Embrace the ones you love

I had a very normal-in-a-good-way childhood, and my family has a very typical-in-a-typical-way story.  I am a middle child with two brothers, and we grew up in a small CT town.  Our mom stayed home with us for ten years until she went back to teaching.  My dad worked a lot, but still, I remember him making us bedtime snacks and reading us Benji and Goodnight Moon at nighttime.  Like stereotypical New Englanders, we were never a particularly warm and fuzzy family.  To be clear, my parents were very loving, but once I passed the little kid phase, we seldom showed affection toward each other in a physical way other than a quick and compulsory bedtime kiss/hug.  In fact, at some point during my teenage years, I pretty much stopped hugging and kissing my family members altogether!  “Hi” and “bye” consisted of little more than a wave.


During college, I met a guy who I eventually ended up marrying and then divorcing.  My memories of that experience are pretty tainted, but I will admit that he had one positive lasting effect on my family.  He hugged everyone all the time.  And it’s funny because, coming into someone else’s family, you might think that you would take a cue from others and, you know, do as they do?  Like the whole “when in Rome” concept?  Nope.  He hugged my dad (who had previously always gone in for the awkward man-shake).  He hugged my unhuggable grandma (whose heart grew 3 sizes that day).  He even hugged my cynical great aunt (SWOON).  You would think that he might have felt awkward doing this, but actually, he was so confident in his shows of affection that he broke us down, and we joined in.

After a while we started to notice a little change in our family.  It was subtle, but there was this warmth between us that had been lost somewhere along the way.  When my marriage fell apart, there was a LOT more hugging in my family (thanks again, ex-husband!

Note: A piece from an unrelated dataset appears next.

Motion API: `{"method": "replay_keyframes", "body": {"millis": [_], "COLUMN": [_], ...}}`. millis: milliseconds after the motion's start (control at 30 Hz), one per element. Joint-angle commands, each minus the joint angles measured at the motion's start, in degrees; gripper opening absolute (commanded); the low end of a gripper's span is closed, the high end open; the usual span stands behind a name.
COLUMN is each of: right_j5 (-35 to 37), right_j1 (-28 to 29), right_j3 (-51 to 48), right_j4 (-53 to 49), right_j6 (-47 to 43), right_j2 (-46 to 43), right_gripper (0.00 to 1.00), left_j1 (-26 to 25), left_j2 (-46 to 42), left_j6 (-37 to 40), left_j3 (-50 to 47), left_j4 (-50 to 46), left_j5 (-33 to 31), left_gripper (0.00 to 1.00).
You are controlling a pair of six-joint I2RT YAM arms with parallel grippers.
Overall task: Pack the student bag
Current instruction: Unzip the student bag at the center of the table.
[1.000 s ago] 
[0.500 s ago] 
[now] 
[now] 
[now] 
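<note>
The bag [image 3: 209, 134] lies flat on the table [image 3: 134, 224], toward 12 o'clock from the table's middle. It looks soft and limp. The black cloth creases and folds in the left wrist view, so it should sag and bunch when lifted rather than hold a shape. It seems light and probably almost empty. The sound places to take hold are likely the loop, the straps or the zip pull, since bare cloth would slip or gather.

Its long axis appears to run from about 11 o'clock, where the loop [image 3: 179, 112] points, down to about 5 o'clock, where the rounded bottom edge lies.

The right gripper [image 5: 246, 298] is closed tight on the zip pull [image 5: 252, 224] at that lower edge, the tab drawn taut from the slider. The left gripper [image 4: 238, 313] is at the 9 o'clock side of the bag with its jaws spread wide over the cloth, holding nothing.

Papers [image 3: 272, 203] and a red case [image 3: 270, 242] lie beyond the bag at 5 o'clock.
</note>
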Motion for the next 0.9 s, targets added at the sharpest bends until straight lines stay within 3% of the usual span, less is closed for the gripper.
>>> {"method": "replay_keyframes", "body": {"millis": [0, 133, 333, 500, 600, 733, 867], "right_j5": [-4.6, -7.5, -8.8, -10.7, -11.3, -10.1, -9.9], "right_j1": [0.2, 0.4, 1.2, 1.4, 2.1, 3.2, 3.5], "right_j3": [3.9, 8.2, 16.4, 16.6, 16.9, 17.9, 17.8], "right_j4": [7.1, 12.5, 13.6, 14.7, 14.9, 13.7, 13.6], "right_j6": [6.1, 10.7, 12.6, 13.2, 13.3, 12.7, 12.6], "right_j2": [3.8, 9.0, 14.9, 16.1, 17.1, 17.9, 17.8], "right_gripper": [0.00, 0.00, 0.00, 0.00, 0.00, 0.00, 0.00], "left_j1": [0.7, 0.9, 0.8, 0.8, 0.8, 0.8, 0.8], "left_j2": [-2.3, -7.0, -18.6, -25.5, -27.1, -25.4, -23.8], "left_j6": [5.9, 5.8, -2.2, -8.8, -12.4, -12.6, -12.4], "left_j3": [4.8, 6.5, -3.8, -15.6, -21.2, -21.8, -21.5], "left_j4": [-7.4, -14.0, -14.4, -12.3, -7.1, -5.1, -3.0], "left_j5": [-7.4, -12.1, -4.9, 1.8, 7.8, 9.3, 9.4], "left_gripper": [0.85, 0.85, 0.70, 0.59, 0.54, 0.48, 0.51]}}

SARCASM), and I am happy to say that it has really stuck.

The epilogue to this story is that I went on to give birth to the least snuggly baby EVER who I think only learned to roll over so that she could roll OUT of my arms.  Seriously, though, when she finally started giving unsolicited hugs and kisses a few months ago, it made me the world’s happiest mom, and I steal them from her whenever I can.

But my message isn’t just “hug your kids.”  I don’t generally need a reminder to squeeze my little cutie-pie on the regular – though, granted, in the throes of a particularly cranky stage, that might not really be accurate.  Really what I’m saying is to hug the ones you love.  If you’re from a traditional New England family like mine and don’t do it enough, go out of your way to hug your mom.  If you’ve been feeling disconnected, hug your husband.  Hug your dad, your siblings, your grandma, your friends who you love like family.  I think sometimes we forget what affection, a simple act of closeness and caring, does for our relationships with those we care about.  To me, it’s one of the big differences between being “familial” and being a family.

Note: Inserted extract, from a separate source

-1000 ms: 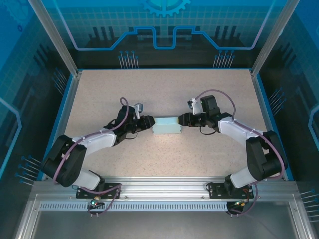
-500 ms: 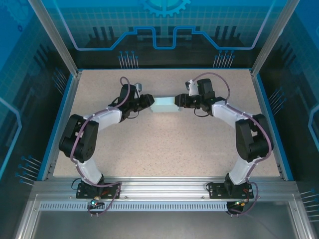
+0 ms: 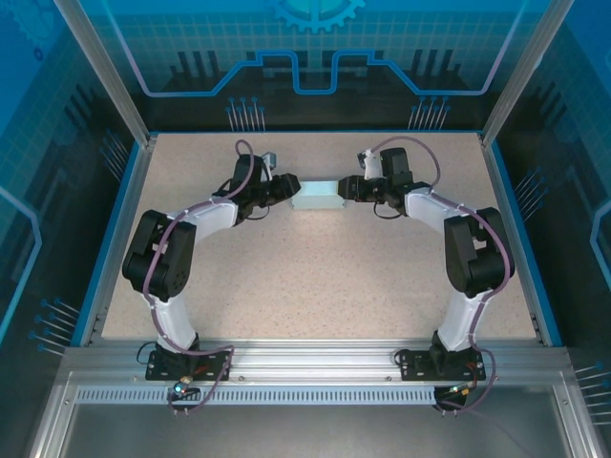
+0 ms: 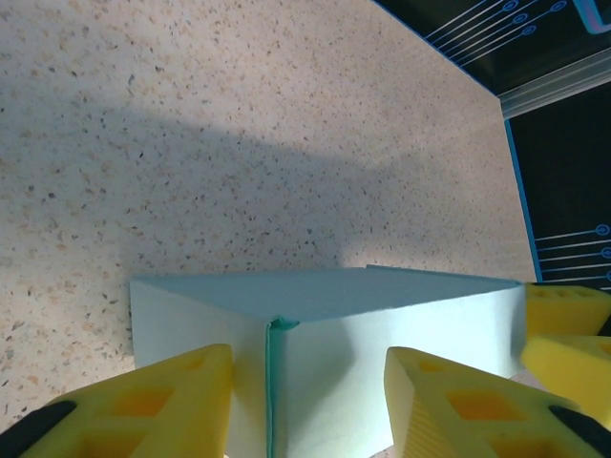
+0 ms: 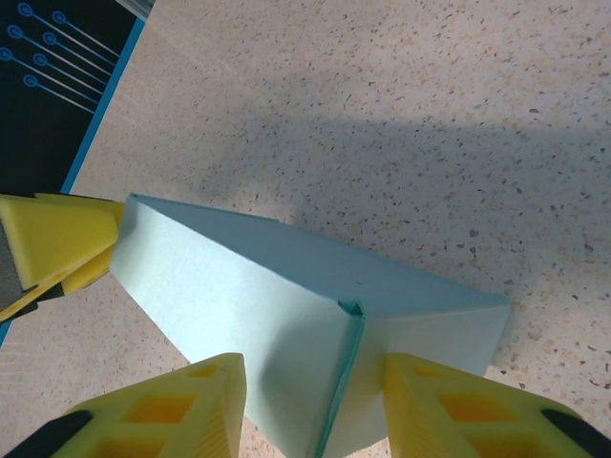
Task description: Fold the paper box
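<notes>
The paper box (image 3: 318,196) is a small closed pale-blue box at the far middle of the table (image 3: 315,296), caught end to end between both grippers. My left gripper (image 3: 289,188) stands open, its yellow fingertips against the box's left end, one on each side of the end seam (image 4: 270,382). My right gripper (image 3: 347,189) is also open, its tips set the same way on the right end. In the left wrist view the box (image 4: 382,305) fills the space ahead of the left gripper (image 4: 307,358). The right wrist view shows the box (image 5: 239,277) ahead of the right gripper (image 5: 313,363).
The speckled table is ringed by a blue rim and aluminium posts (image 3: 134,114). The back edge (image 3: 315,134) lies a short way beyond the box. Both arms stretch far forward from their bases (image 3: 186,358).
Both grippers and the box between them have moved away from the arm bases toward the back of the table, most of it in the first half second. The arms are more extended.
</notes>
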You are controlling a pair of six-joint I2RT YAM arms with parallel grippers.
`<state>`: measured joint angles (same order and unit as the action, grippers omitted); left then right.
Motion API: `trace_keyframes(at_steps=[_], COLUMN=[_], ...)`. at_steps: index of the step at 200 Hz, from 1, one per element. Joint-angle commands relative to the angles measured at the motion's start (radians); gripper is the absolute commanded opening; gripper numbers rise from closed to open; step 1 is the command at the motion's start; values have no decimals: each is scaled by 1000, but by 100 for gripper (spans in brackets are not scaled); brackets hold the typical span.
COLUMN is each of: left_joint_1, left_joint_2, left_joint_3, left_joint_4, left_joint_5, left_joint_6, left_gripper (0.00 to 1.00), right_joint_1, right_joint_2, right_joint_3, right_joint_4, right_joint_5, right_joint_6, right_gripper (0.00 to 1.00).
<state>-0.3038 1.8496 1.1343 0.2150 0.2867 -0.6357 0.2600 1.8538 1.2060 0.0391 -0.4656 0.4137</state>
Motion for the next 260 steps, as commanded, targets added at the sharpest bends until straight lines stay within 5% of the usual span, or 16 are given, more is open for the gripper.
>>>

6 thoughts on “Embrace the ones you love

  1. This was really great, Emily. I married into the New England family, having come from a loud, ethnic family, and could not believe how formal they were with each other, and how the body language conveyed DO NOT HUG ME! I am impressed that your ex- was able to change your family’s world the way he did. EVERYONE needs hugs.

  2. Len and I try to hug each other when we get home from work each day. Like a nice long hug. Not out of obligation, but it helps us reconnect after a day apart. If we forget and go a few days without, I actually sometimes notice a difference in how we relate to each other. It sounds cheesy typing it out, but it’s one of my favorite things!

  3. Such a valuable reminder! Being adopted I was raised in an immigrant family, though my bio-family is old New England. The difference in the expression of emotion is so profound! It’s hard to remember whether or not I’m in Rome sometimes!